Our general policy is never to publish any portion of any friendly email without the permission of the sender.
When someone sends us an unpleasant or insulting message, we may sometimes choose to post the text without identifying the sender.
When we get really vile hate mail, we may well publish it and include the sender’s name and address. If we’re feeling really, really cranky, we may even include message headers, the IP address, and anything else that might help a technogeek track down the sender.
This remains our prerogative. If we seem to be showing restraint, it’s because we’re basically nice guys. But even nice guys get ticked off occasionally.
Now I doubt that ol’ Robert Frescas has jumped into the fray without being deeply disguised. When the header says localhost (localhost.loopback… you have to figure this craven ankle-biter is not going to make himself available for your considered response to his call-out. But maybe I’m wrong. Maybe this email address is valid enough to receive your answers.

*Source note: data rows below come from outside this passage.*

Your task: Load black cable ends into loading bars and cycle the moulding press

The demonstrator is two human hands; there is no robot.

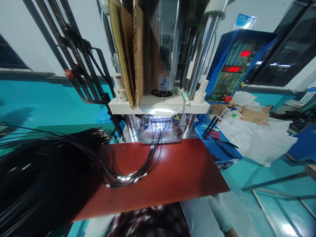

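Note:
At the lower right, my right hand (221,212) wears a pale glove and hangs beside the red-brown board (187,171), below its front edge. Motion blur smears its fingers, and no object shows in it. A blurred white shape (98,226) under the board's left front edge may be my left hand; its fingers are hidden. A bundle of black cables (148,163) with bright sleeves lies curved over the board. The cable ends run into a lit mould (160,124) between the plates of a press (148,108).
A large coil of black cables (44,174) covers the left side. Right of the press hangs a blue control box (242,62) with red displays. Red-handled scissors (214,134) and pliers (225,146) lie on a blue surface near white bags (259,141). Folded cardboard (138,52) stands on the press.

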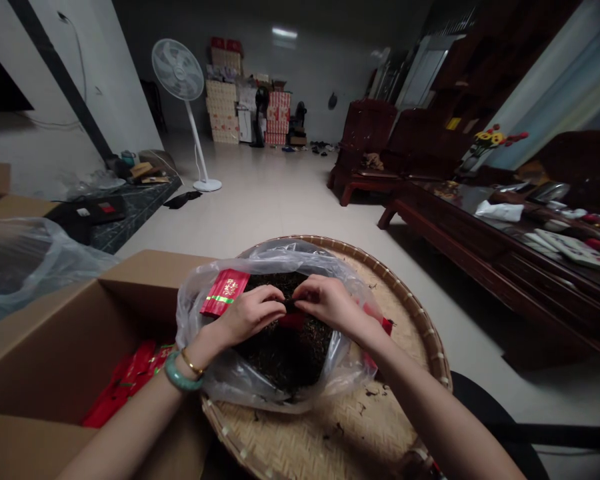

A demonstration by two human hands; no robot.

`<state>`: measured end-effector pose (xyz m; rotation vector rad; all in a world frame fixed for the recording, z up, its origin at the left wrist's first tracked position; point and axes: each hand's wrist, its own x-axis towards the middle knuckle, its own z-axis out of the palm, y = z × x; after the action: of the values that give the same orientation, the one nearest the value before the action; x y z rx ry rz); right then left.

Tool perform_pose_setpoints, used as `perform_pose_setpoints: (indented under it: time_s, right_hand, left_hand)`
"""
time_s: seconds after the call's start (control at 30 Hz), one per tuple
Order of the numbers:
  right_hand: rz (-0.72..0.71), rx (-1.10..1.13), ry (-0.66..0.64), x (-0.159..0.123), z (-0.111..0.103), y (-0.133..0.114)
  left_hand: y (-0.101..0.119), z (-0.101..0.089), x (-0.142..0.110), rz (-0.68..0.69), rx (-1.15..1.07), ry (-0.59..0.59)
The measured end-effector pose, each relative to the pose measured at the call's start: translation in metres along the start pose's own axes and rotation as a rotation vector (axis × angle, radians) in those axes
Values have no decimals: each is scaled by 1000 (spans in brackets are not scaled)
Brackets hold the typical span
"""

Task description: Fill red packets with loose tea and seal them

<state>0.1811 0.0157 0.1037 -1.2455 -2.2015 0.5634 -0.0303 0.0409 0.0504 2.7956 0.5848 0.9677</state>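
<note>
Dark, dry loose leaves, looking like tea (275, 360), fill a clear plastic bag (220, 393) whose mouth is spread wide. Above them my left hand (254, 310) and my right hand (327, 303) come close together, fingertips pinched. Something small and dark seems to be between the fingers, but I cannot make it out. Just below the fingertips shows a red patch (293, 321), perhaps a packet, partly hidden in shadow. A red packet (225, 293) with gold print and a green stripe lies on the bag's left rim, next to my left hand. More red shows behind my right wrist.
The bag sits on a round woven bamboo tray (380, 420) with scattered leaf bits. At left stands an open cardboard box (35, 353) holding several red packets (130, 380). A white fan (200, 140) stands ahead; a dark wooden table (440, 213) is at right.
</note>
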Motion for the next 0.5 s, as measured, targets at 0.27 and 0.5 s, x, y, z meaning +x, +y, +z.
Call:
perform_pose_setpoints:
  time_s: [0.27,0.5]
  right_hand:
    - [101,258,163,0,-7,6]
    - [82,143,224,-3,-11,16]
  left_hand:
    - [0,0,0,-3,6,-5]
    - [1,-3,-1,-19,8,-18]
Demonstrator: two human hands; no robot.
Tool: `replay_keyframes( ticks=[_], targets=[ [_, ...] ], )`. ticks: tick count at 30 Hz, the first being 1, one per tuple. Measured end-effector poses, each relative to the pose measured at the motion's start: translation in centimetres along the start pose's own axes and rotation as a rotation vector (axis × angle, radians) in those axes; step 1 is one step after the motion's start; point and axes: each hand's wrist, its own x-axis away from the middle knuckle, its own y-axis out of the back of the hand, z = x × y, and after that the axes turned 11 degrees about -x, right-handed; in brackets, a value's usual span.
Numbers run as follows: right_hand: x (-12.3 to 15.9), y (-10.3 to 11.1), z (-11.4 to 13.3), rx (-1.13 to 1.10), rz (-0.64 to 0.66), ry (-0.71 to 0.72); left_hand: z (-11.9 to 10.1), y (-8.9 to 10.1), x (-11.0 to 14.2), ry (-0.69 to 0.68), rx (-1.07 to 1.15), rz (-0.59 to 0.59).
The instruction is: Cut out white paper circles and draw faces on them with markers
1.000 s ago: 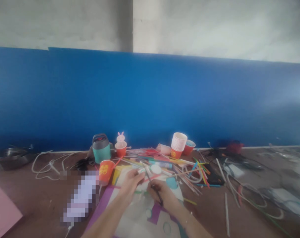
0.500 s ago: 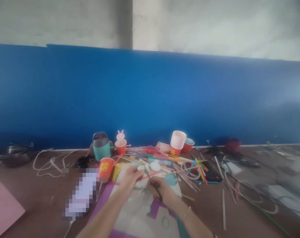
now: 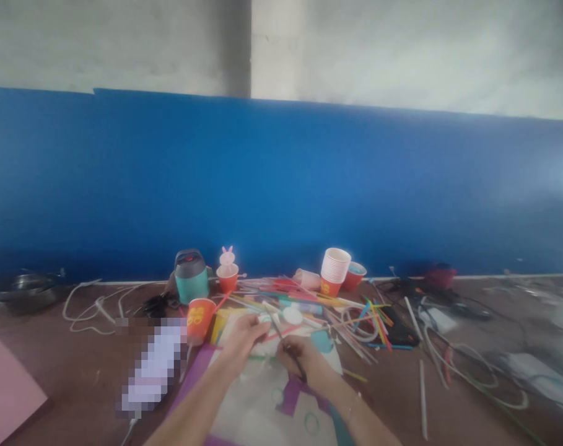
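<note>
My left hand [image 3: 242, 342] is closed in a pinch on a small white piece [image 3: 264, 319] above a white sheet [image 3: 257, 409]. My right hand [image 3: 302, 360] is wrapped round a thin dark stick [image 3: 287, 348] that slants up toward the white piece. Both hands hover over the sheet, which bears purple shapes and small rings. A heap of coloured straws [image 3: 327, 310] lies just beyond the hands.
An orange cup [image 3: 198, 320] stands left of my hands, a teal flask [image 3: 191, 277] and a bunny-topped cup [image 3: 226, 272] behind it. A stack of cups [image 3: 334, 270] is at the back. Cables [image 3: 448, 347] sprawl right; pink paper [image 3: 7, 390] lies far left. A blue wall panel [image 3: 281, 186] backs the table.
Both hands stay together over the sheet with only slight shifts; the view has bobbed a little up and down.
</note>
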Motion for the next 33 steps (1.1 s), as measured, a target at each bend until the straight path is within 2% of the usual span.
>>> replay_keyframes(
  ticks=[5,11,17,28,33],
  targets=[
    [-0.2,0.1,-0.5,0.052,-0.043,-0.015,-0.4,-0.5,0.4,0.002,0.071,0.0],
    [0.1,-0.3,0.4,-0.034,-0.02,-0.036,0.0,-1.2,0.5,-0.005,0.131,-0.021],
    [0.1,-0.5,0.5,-0.047,-0.017,-0.04,-0.2,-1.0,0.6,-0.009,0.114,0.017],
    [-0.1,-0.2,-0.1,0.065,-0.041,-0.025,-0.1,-0.6,0.1,-0.003,0.075,0.025],
    [-0.1,-0.1,-0.2,0.022,-0.024,-0.059,-0.2,-0.4,0.2,0.006,0.06,0.038]
  ],
)
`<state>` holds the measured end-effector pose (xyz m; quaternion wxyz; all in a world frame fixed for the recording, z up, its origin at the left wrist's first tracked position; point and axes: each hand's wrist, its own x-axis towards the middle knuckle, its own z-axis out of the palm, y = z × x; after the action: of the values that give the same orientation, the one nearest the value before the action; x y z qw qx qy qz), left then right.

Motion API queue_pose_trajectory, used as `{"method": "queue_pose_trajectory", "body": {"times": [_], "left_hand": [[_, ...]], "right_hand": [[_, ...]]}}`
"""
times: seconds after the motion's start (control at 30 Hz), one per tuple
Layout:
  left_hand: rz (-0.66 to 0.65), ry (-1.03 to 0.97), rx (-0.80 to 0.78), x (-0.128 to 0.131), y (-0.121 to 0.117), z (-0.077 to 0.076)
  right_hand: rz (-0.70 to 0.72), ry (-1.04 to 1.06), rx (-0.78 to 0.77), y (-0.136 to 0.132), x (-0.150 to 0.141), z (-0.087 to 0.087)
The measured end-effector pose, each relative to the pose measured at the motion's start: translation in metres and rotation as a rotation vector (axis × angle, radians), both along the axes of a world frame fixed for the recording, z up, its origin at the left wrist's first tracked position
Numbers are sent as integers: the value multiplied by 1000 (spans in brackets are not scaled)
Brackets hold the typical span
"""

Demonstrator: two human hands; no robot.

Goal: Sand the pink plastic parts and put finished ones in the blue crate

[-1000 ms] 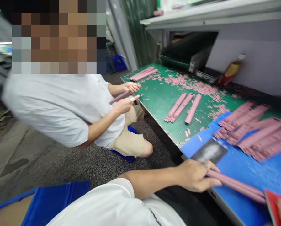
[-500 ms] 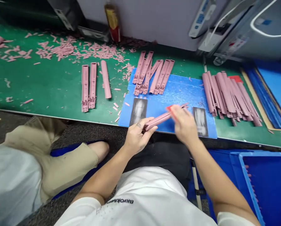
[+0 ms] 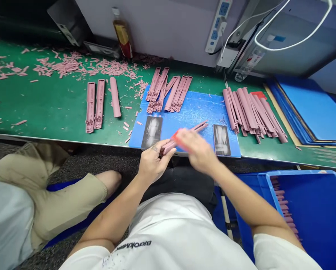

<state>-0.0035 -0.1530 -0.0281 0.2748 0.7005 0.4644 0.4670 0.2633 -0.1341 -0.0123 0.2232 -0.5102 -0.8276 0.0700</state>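
Observation:
My left hand [image 3: 152, 162] is closed around the near end of a long pink plastic piece [image 3: 201, 126], which slants up to the right over the blue sheet [image 3: 201, 103]. My right hand [image 3: 201, 150], smeared by motion, presses a red pad [image 3: 179, 137] along that piece, close to the left fingers. The pad's exact kind is too blurred to make out. On the sheet lie two worn dark rectangular patches, a left one [image 3: 152, 131] and a right one [image 3: 221, 140]. Behind them rests a group of pink pieces [image 3: 170, 92], several with their hollow sides up.
More pink pieces [image 3: 251, 110] are piled at the right, near stacked blue boards [image 3: 308, 108]. Three others [image 3: 95, 107] lie left, before pink scraps [image 3: 69, 65]. A bottle [image 3: 123, 35] stands behind. A blue crate [image 3: 311, 210] is low right; a co-worker's leg [image 3: 78, 206] is left.
My right hand has slid the red pad down the pink piece toward my left hand. The left hand keeps its grip. The whole view has shifted somewhat to the right.

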Motion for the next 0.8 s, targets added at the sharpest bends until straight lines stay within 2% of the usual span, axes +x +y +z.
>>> {"method": "queue_pose_trajectory", "body": {"times": [0.1, 0.13, 0.23, 0.27, 0.37, 0.4, 0.47, 0.53, 0.6, 0.67, 0.7, 0.8], "left_hand": [[51, -5, -56, 1, -4, -6], [49, -18, -57, 1, -5, -7], [31, -47, -105, 0, -5, -8], [29, -49, -122, -1, -3, -6], [60, 8, -68, -9, 10, -1], [81, 33, -34, -13, 17, 0], [116, 63, -49, -20, 29, 1], [94, 43, -147, -26, 37, -1], [14, 15, -206, -28, 38, -3], [-55, -18, -195, -25, 34, -3], [-73, -38, -179, -22, 31, -3], [-86, -98, -137, -15, 21, -1]], "right_hand": [[-261, -55, -72, 5, 4, 0], [-245, -73, -74, 6, 4, 1], [-53, -134, -63, 11, 4, 3], [-78, -166, -83, 14, 7, 4], [-365, -283, -179, 30, 30, 3], [-388, -312, -181, 36, 39, 1], [-295, -333, -136, 45, 51, -4], [-218, -314, -89, 50, 51, -8], [-264, -271, -79, 46, 35, -9], [-271, -208, -37, 34, 7, -5], [-213, -169, 6, 26, -8, -3], [102, -73, 117, 10, -38, 2]]}}
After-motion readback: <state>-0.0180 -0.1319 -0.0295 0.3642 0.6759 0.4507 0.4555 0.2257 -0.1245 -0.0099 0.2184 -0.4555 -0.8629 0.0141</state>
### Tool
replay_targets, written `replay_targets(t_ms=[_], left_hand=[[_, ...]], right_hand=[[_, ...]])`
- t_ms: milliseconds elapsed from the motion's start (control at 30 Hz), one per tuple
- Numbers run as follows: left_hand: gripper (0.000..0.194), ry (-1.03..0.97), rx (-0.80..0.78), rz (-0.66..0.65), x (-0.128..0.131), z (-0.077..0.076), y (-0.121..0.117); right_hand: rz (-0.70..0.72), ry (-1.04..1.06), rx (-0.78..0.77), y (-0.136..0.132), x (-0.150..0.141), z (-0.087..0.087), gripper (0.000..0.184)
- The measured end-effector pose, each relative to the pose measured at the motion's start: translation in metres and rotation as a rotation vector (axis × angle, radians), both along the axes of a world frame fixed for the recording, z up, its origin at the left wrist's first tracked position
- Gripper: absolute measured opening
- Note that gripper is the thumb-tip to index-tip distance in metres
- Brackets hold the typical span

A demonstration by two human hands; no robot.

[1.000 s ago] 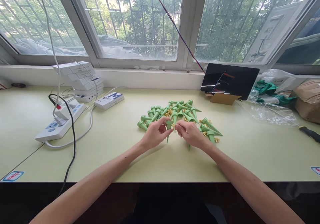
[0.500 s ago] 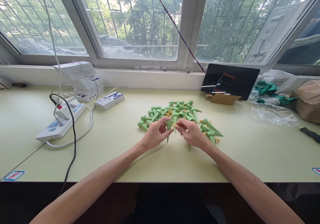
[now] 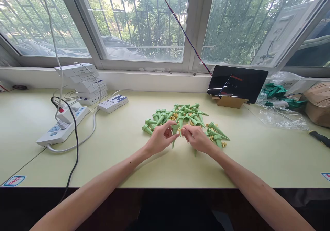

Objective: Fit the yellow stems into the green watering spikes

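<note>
My left hand [image 3: 161, 137] pinches a green plastic watering spike [image 3: 174, 129] between thumb and fingers, its cap end up and its tip pointing down. Close by on the right, my right hand [image 3: 195, 137] is closed on a small yellow plastic piece [image 3: 179, 130], mostly covered by the fingertips. That piece is beside the spike; whether they touch I cannot tell. Just beyond both hands lies a pile of green watering spikes [image 3: 195, 117] mixed with small yellow pieces [image 3: 174, 116]. A smaller group of spikes [image 3: 218, 130] lies right of my right hand.
On the left stand a white power strip [image 3: 63, 129] with cables, a stack of white boxes [image 3: 89, 81] and a single box [image 3: 113, 103]. A tablet [image 3: 237, 83] leans on a cardboard stand [image 3: 230, 102] at the back. Plastic bags [image 3: 281, 100] and a black-handled tool [image 3: 319, 138] lie right.
My right fingers have drawn closer together and turned slightly around the yellow piece, which now shows less and sits a little lower. My left hand and its spike stay nearly still.
</note>
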State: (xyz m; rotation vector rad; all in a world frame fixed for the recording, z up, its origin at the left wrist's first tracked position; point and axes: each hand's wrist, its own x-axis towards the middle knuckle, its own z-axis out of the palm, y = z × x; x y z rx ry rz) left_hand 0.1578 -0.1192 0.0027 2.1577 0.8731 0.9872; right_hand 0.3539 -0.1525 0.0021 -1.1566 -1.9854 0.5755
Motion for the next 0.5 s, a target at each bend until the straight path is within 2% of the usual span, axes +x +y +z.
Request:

Here’s his email, succinct, fresh (just like his name!), and wittily original. If you have any trouble with the big words, just let us know. Needless to say, there were no asterisks in the original:
From: Robert Frescas firstname.lastname@example.org To: email@example.com Date: Mon, 2 May 2011 14:30:54 –0500 Subject: wow
You people are totally brain dead…go f*** yourselves
Ah, Robert, you divil, you. That message gave the Baron just the excuse he needed. He is determined to follow your sage advice, despite my protestations that I’m “busy”. Now I’m claiming a headache…but as my husband just pointed out, since I’m “totally brain dead” that rationale won’t fly either. Let’s see, where did I leave that golf club?
The Baron is curious about what might have finally pulled the pin on Robert. So much of what we post is offensive; it’s hard to choose. Was he responding to the Baron’s WAYCIST post from last night? Or was it Fjordman’s WAYCIST post from earlier today? Who knows…it could have been something from 2005 which moved him to open his email and start blasting away.
At least Mr. Frescas was observant enough to use the plural “you people” which means he noticed there is more than one person posting here. That’s more attention than some people give.
I googled his name, but the only likely suspect was an obituary notice in California. Ah well.
If you’re moved to create a dialogue with this person, have at it, with our compliments. He may turn out to be a worthy interlocutor, though first appearances don’t bode well for that. And who knows, that email may be genuine.